PROBLEM TO WORK ON: In the entries below, find every line holding the string "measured" and collect it.

SOURCE INFORMATION:
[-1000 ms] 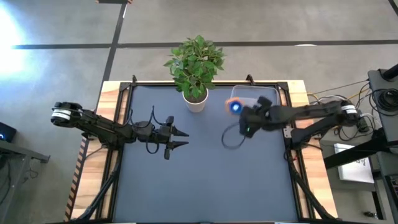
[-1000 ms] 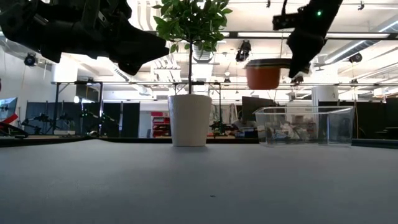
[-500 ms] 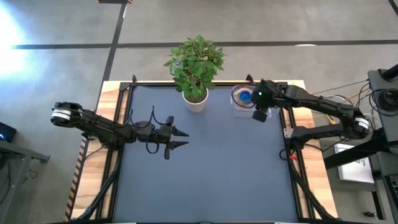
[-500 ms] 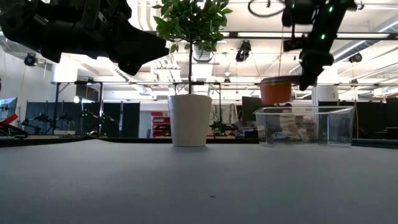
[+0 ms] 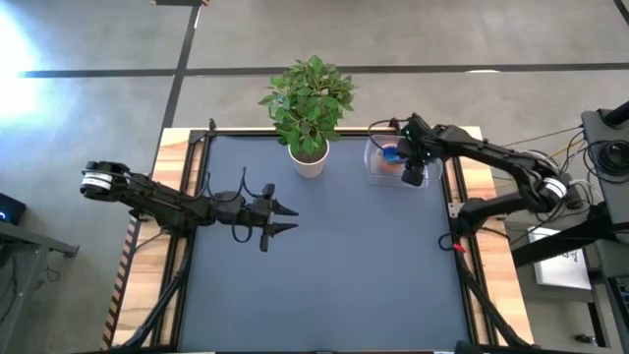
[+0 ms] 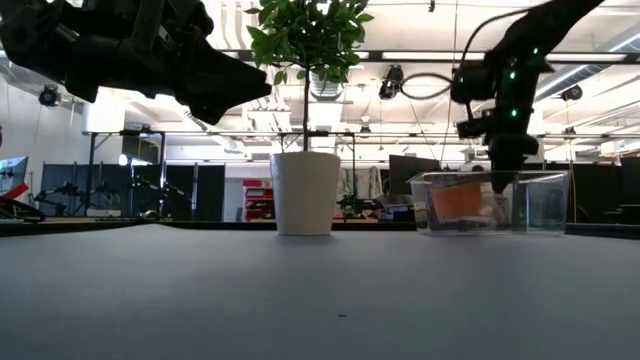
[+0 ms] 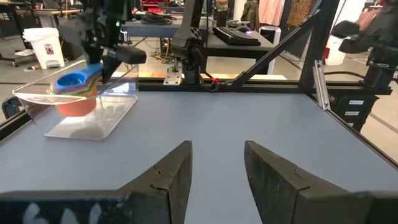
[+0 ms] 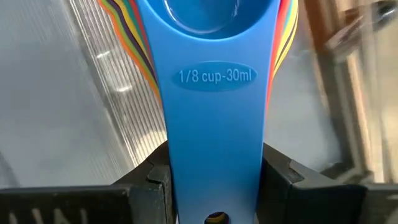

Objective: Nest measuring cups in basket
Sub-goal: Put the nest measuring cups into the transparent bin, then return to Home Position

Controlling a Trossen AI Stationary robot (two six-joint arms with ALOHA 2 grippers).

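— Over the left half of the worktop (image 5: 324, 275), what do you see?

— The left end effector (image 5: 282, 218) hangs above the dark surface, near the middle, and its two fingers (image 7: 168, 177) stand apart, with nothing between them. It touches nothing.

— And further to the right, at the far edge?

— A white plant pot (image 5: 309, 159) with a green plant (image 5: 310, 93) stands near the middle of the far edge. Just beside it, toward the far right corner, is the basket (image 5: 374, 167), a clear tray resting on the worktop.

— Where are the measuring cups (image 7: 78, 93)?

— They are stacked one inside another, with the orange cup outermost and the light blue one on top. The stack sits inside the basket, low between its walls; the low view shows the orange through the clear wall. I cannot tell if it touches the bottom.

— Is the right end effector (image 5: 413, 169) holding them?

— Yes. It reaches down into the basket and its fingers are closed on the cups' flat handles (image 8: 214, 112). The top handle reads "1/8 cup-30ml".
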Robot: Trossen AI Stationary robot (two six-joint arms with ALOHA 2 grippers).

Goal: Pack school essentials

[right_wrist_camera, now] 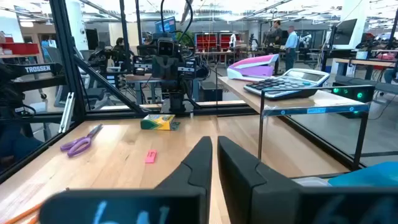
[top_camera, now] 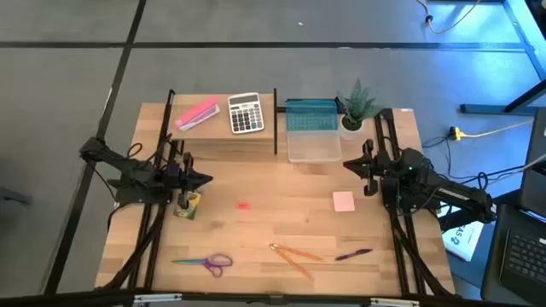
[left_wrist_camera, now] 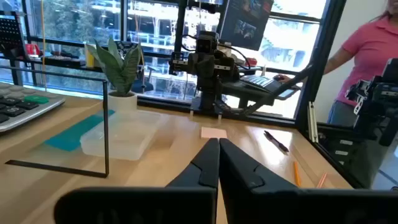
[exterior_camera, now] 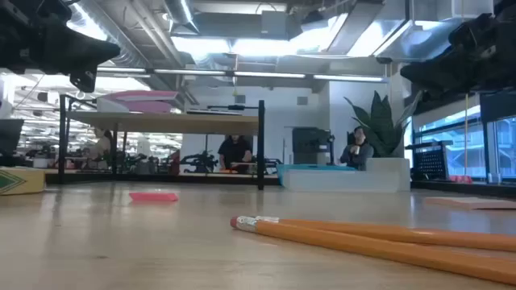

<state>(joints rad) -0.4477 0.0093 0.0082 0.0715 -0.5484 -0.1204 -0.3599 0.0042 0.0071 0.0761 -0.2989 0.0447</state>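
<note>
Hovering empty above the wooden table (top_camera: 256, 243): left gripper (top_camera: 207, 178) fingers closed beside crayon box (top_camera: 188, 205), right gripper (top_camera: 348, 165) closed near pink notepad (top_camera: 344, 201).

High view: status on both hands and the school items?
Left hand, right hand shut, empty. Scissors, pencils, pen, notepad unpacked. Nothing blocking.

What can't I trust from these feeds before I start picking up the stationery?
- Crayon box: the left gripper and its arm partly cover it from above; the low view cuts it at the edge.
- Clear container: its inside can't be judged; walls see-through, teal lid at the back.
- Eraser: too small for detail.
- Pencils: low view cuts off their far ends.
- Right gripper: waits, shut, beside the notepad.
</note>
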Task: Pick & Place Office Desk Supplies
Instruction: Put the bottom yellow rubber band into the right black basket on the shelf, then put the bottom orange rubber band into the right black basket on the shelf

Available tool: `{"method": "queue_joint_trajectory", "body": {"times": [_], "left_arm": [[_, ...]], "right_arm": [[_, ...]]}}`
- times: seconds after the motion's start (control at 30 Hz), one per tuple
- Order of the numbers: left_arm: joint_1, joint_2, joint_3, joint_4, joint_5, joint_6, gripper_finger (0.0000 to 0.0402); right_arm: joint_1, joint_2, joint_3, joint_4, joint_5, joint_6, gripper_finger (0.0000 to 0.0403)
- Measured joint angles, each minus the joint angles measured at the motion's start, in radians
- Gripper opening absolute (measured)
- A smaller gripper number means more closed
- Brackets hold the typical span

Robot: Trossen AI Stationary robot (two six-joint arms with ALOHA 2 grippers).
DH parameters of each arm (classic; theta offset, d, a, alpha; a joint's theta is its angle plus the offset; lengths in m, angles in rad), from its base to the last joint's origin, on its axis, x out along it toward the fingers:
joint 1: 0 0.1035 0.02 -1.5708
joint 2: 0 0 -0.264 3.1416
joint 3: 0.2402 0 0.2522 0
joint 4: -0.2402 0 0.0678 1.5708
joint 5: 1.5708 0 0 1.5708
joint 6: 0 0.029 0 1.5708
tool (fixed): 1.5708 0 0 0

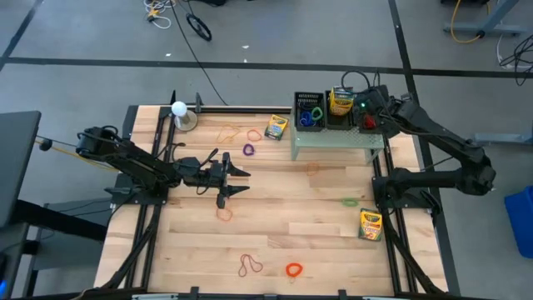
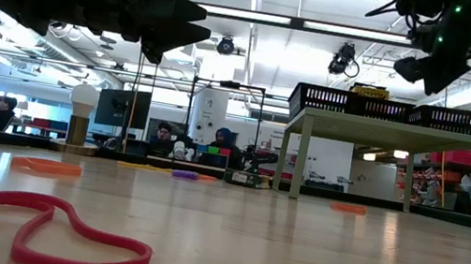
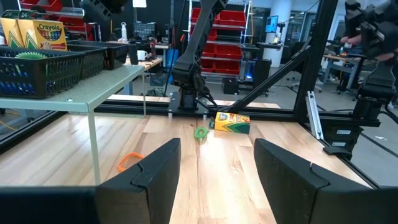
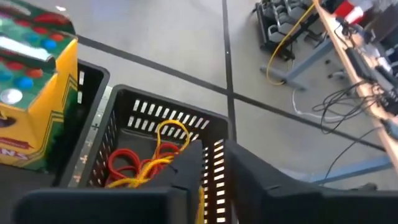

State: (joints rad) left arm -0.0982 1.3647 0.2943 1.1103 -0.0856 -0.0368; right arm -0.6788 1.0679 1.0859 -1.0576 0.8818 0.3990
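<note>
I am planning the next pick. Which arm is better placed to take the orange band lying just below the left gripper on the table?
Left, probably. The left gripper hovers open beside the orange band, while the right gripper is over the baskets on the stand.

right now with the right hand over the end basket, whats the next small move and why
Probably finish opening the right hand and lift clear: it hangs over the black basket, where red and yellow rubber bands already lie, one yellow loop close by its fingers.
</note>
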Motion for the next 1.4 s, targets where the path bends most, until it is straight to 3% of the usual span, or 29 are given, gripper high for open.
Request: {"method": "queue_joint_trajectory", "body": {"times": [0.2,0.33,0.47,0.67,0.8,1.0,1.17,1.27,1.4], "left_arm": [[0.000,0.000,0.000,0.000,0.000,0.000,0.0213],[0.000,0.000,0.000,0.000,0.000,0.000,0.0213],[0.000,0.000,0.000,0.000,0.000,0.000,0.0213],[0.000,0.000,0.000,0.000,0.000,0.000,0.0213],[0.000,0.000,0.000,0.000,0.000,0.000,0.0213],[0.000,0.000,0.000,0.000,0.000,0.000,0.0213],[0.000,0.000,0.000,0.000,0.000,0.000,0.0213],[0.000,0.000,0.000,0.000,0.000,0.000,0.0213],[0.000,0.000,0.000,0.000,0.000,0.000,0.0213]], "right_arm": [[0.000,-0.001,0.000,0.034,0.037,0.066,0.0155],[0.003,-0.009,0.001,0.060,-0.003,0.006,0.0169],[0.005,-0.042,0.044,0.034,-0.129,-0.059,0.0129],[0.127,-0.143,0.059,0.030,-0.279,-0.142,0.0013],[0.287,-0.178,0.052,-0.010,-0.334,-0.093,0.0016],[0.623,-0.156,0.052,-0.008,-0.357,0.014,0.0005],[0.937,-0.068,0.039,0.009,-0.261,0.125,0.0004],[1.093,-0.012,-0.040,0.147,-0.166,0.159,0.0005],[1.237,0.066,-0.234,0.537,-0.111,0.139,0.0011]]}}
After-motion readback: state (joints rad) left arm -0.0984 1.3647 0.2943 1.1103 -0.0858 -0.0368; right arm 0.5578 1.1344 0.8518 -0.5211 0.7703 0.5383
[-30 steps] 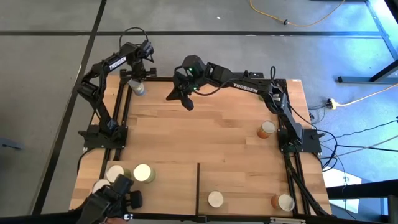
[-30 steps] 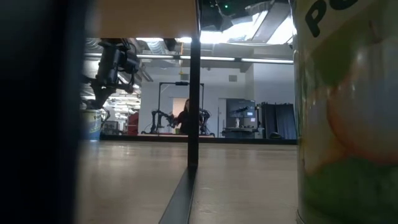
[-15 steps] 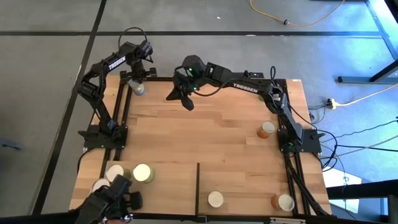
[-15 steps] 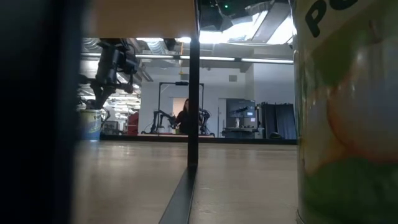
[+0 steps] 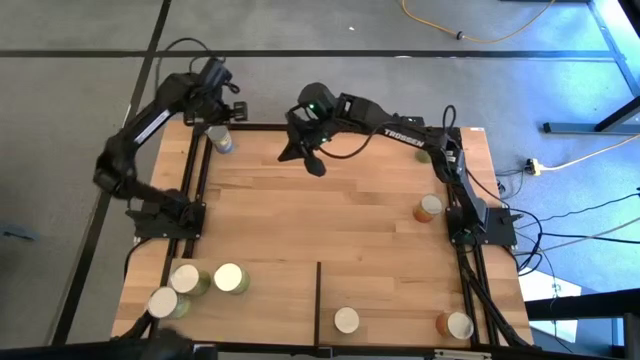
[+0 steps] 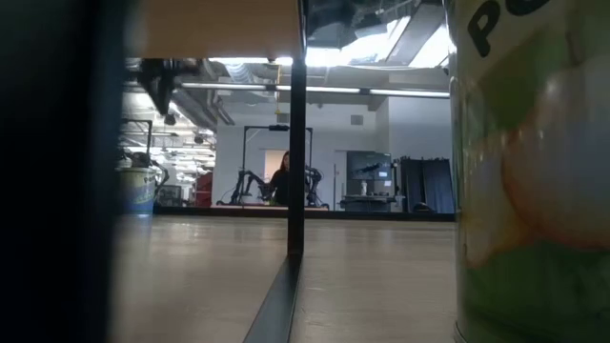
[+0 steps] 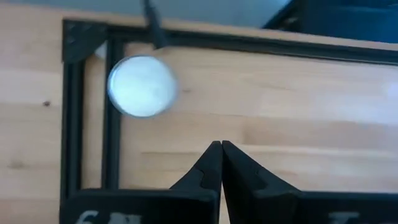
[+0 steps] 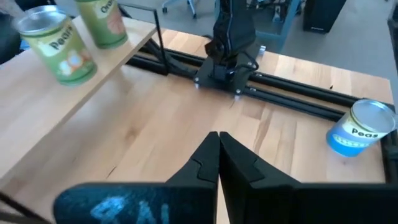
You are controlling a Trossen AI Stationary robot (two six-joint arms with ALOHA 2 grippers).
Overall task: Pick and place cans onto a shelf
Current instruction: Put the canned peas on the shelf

EXERCISE SOLUTION:
- Measured joint angles, each minus the joint angles measured at the motion's start, in radians
- Gripper opening absolute (measured)

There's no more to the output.